A better design to solve issues mentioned by @tromer would be to decentralize the wormhole service, and have many of them to choose from. This could be via round robin DNS and also randomly choosing a server on startup (similar to Electrum) and also giving the option to use a custom wormhole server. This breaks the invariant that any one wormhole server would have all or most of the traffic. We have looked into doing this in Hush but haven't gotten around to it: https://github.com/MyHush/SilentDragonWormhole/issues/2
@tromer I was also happy to hear about the padding (as I maintain a fork of zecwallet) and wanted to know for myself the answer to your padding question. The code is here:
https://github.com/ZcashFoundation/zecwallet/blob/master/src/websockets.cpp#L404
It rounds all message sizes up to the next multiple of 256 bytes. Since many messages are small, this works well for those, but I believe some messages which are very large, such as "send a zxtn to these 20 zaddrs" would create a very large message which leaks some metadata. It's possible that 256 efficiently uses bandwidth but is not optimal for metadata leakage.
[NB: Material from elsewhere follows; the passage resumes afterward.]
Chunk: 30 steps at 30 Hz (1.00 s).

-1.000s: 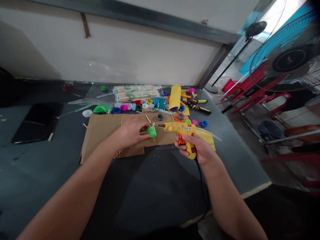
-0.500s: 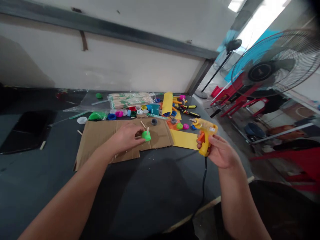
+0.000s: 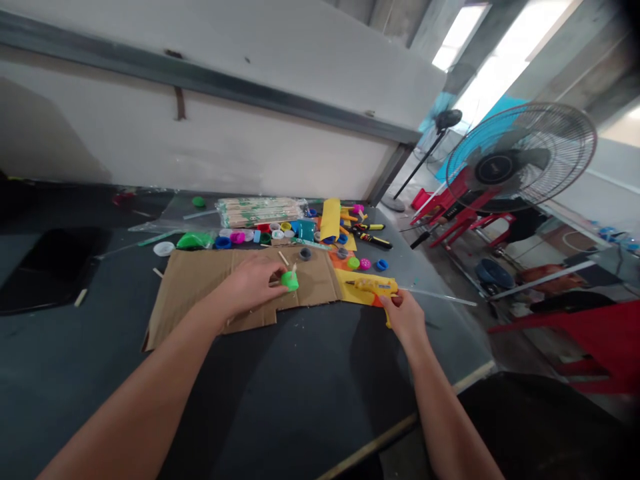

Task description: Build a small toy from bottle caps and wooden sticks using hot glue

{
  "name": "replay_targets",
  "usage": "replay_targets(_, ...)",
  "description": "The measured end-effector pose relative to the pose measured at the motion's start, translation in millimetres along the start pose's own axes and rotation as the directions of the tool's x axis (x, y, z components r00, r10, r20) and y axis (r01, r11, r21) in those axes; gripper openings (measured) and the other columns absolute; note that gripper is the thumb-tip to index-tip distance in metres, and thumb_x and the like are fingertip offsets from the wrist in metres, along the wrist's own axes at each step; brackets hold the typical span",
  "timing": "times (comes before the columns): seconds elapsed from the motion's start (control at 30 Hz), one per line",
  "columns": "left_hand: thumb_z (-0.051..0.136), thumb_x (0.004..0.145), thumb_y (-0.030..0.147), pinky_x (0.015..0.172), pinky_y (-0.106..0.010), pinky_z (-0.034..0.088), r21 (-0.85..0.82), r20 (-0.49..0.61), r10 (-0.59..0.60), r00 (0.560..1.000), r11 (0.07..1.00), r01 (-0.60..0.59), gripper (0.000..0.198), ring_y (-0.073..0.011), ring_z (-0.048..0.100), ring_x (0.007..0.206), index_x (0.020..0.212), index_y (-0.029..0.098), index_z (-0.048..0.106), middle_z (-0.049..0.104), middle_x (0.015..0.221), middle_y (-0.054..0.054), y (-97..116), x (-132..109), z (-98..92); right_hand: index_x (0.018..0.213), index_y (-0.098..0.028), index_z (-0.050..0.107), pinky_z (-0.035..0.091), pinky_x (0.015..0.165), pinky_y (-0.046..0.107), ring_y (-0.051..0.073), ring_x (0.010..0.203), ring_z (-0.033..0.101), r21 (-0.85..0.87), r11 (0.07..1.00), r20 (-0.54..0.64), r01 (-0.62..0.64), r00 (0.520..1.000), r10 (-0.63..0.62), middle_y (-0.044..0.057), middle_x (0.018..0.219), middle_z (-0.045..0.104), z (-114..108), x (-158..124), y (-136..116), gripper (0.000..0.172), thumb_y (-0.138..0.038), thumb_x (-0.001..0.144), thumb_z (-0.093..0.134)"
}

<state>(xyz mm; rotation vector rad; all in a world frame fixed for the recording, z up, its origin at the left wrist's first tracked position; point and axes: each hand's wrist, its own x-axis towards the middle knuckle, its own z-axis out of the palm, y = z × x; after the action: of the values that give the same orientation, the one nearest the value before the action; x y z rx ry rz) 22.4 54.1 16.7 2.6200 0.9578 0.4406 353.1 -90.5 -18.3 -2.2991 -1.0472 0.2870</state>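
My left hand [image 3: 250, 283] pinches a green bottle cap [image 3: 289, 280] with a short wooden stick standing in it, held over a sheet of brown cardboard [image 3: 200, 287] on the dark table [image 3: 310, 380]. My right hand [image 3: 404, 315] grips the handle of a yellow glue gun [image 3: 373, 287], which lies on its side on a yellow paper sheet [image 3: 350, 291], nozzle pointing left toward the cap. A clear glue stick juts out of the gun's back to the right. Its black cord is hidden behind my right forearm.
Behind the cardboard lie several coloured bottle caps [image 3: 260, 235], a bag of wooden sticks [image 3: 257, 209], a yellow paper roll [image 3: 330, 218] and utility knives [image 3: 373, 238]. A black phone [image 3: 50, 267] rests at the left. A standing fan [image 3: 520, 157] and red chairs [image 3: 450, 207] are beyond the table's right edge.
My right hand has lowered the glue gun from upright in the air onto the yellow paper. My left hand keeps the green cap in place. The view has tilted up and to the right.
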Motion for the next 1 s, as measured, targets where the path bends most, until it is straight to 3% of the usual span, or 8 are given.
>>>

@tromer @adityapk00 I did a simple metadata leakage analysis on this padding issue and confirmed that it does leak metadata about message types. Specifically, the message size (even after padding) of a z_sendmany
is unique, and can be told apart from a getBalance
request/response and from the much smaller getInfo
request/responses.
The core issue is that the message padding of 256 was a good idea, but the value of 256 is too small to effectively make message types indistinguishable. TLDR: The solution is to use padding of 16KB, implemented here in Hush SilentDragon:
https://github.com/MyHush/SilentDragon/commit/6f230c90af76d6c1c3ec8064ae03d13d42d600c1
I observed at least 4 different message type sizes, even after padding, within a few minutes of operation. These 4 buckets uniquely or almost-uniquely identify message types. A padding of 512 would increase privacy but would still give metadata, since some message types are very small (under 512 bytes) while z_sendmany/getBalance responses are just over 11KB. Using any padding amount less than 12KB will still leak metadata. I chose to pad to 16KB to take into account future changes to messages and as a buffer since I did not calculate the absolute largest a message could be. If Zecwallet/SilentDragon supported sending to many zaddrs at once in the future, those messages could be larger than 16KB and then leak metadata. So the best padding will always depend on the codebase and the largest message sizes.
@tromer @adityapk00 ignoring this bug for 1.5 years is a dis-service to the privacy of Zcash users, and indeed, is one of the many reasons why I cannot recommend anybody use ZEC mainnet, since simple-to-fix and important privacy issues go unfixed for egregiously long periods of time.